• **PROBLEM STATEMENT**: Please repeat the data shown below, word for word.

· · ·

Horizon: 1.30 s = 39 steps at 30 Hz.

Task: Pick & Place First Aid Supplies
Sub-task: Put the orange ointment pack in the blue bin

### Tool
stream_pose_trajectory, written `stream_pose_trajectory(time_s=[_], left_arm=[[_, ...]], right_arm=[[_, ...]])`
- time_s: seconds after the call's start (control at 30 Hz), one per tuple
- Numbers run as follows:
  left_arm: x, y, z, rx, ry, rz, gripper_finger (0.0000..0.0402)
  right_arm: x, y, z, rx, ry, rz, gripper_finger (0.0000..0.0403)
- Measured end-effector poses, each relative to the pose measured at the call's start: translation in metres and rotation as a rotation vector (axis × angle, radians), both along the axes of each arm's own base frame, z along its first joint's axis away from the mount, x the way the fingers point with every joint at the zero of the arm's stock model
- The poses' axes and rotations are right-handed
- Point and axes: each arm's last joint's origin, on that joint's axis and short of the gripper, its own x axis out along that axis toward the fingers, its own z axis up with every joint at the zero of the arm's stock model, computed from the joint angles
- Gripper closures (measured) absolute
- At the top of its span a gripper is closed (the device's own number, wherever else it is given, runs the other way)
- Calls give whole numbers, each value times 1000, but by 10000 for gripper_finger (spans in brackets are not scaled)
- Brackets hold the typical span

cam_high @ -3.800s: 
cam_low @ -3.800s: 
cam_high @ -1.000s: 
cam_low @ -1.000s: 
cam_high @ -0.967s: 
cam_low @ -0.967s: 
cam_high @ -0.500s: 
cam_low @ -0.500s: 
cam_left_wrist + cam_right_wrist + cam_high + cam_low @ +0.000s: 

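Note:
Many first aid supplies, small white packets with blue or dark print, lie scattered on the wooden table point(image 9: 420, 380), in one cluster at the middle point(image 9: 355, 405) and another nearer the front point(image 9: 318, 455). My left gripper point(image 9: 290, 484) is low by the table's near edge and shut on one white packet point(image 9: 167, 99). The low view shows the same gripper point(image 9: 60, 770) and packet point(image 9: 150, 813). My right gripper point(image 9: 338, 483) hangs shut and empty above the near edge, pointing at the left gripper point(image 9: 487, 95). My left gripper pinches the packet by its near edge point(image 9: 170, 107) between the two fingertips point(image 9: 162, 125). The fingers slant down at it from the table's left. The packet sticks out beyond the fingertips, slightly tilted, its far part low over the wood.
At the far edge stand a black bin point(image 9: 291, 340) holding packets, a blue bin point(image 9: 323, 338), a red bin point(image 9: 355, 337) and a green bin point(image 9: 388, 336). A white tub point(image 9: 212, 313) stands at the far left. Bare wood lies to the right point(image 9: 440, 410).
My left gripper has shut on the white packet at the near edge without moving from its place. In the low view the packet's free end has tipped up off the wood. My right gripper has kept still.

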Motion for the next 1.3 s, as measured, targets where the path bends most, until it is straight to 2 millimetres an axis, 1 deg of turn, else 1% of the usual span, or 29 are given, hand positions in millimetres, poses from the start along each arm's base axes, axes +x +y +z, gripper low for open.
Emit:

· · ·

• **RESPONSE AREA**:
Horizon: 1.30 s = 39 steps at 30 Hz.

Task: Pick & Place First Aid Supplies
Sub-task: Put the orange ointment pack in the blue bin

### Tool
stream_pose_trajectory, written `stream_pose_trajectory(time_s=[_], left_arm=[[_, ...]], right_arm=[[_, ...]])`
- time_s: seconds after the call's start (control at 30 Hz), one per tuple
- Numbers run as follows:
  left_arm: x, y, z, rx, ry, rz, gripper_finger (0.0000..0.0402)
  right_arm: x, y, z, rx, ry, rz, gripper_finger (0.0000..0.0403)
- Measured end-effector poses, each relative to the pose measured at the call's start: translation in metres and rotation as a rotation vector (axis × angle, radians), both along the axes of each arm's own base frame, z along its first joint's axis away from the mount, x the way the fingers point with every joint at the zero of the arm's stock model
- The poses' axes and rotations are right-handed
- Point and axes: each arm's last joint's origin, on that joint's axis and short of the gripper, its own x axis out along that axis toward the fingers, its own z axis up with every joint at the zero of the arm's stock model, computed from the joint angles
- Gripper closures (measured) absolute
- At the top of its span a gripper is closed (the device's own number, wherever else it is given, runs the other way)
- Calls give whole numbers, each value times 1000, but by 10000 for gripper_finger (spans in brackets are not scaled)
- Brackets hold the typical span

cam_high @ -3.800s: 
cam_low @ -3.800s: 
cam_high @ -1.000s: 
cam_low @ -1.000s: 
cam_high @ -0.967s: 
cam_low @ -0.967s: 
cam_high @ -0.500s: 
cam_low @ -0.500s: 
cam_left_wrist + cam_right_wrist + cam_high + cam_low @ +0.000s: 

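Note:
Many first aid supplies, small white packets with blue or dark print, lie scattered on the wooden table point(image 9: 420, 380), in one cluster at the middle point(image 9: 355, 405) and another nearer the front point(image 9: 318, 455). My left gripper point(image 9: 290, 484) is low by the table's near edge and shut on one white packet point(image 9: 167, 99). The low view shows the same gripper point(image 9: 60, 770) and packet point(image 9: 150, 813). My right gripper point(image 9: 338, 483) hangs shut and empty above the near edge, pointing at the left gripper point(image 9: 487, 95). My left gripper pinches the packet by its near edge point(image 9: 170, 107) between the two fingertips point(image 9: 162, 125). The fingers slant down at it from the table's left. The packet sticks out beyond the fingertips, slightly tilted, its far part low over the wood.
At the far edge stand a black bin point(image 9: 291, 340) holding packets, a blue bin point(image 9: 323, 338), a red bin point(image 9: 355, 337) and a green bin point(image 9: 388, 336). A white tub point(image 9: 212, 313) stands at the far left. Bare wood lies to the right point(image 9: 440, 410).
My left gripper has shut on the white packet at the near edge without moving from its place. In the low view the packet's free end has tipped up off the wood. My right gripper has kept still.
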
Motion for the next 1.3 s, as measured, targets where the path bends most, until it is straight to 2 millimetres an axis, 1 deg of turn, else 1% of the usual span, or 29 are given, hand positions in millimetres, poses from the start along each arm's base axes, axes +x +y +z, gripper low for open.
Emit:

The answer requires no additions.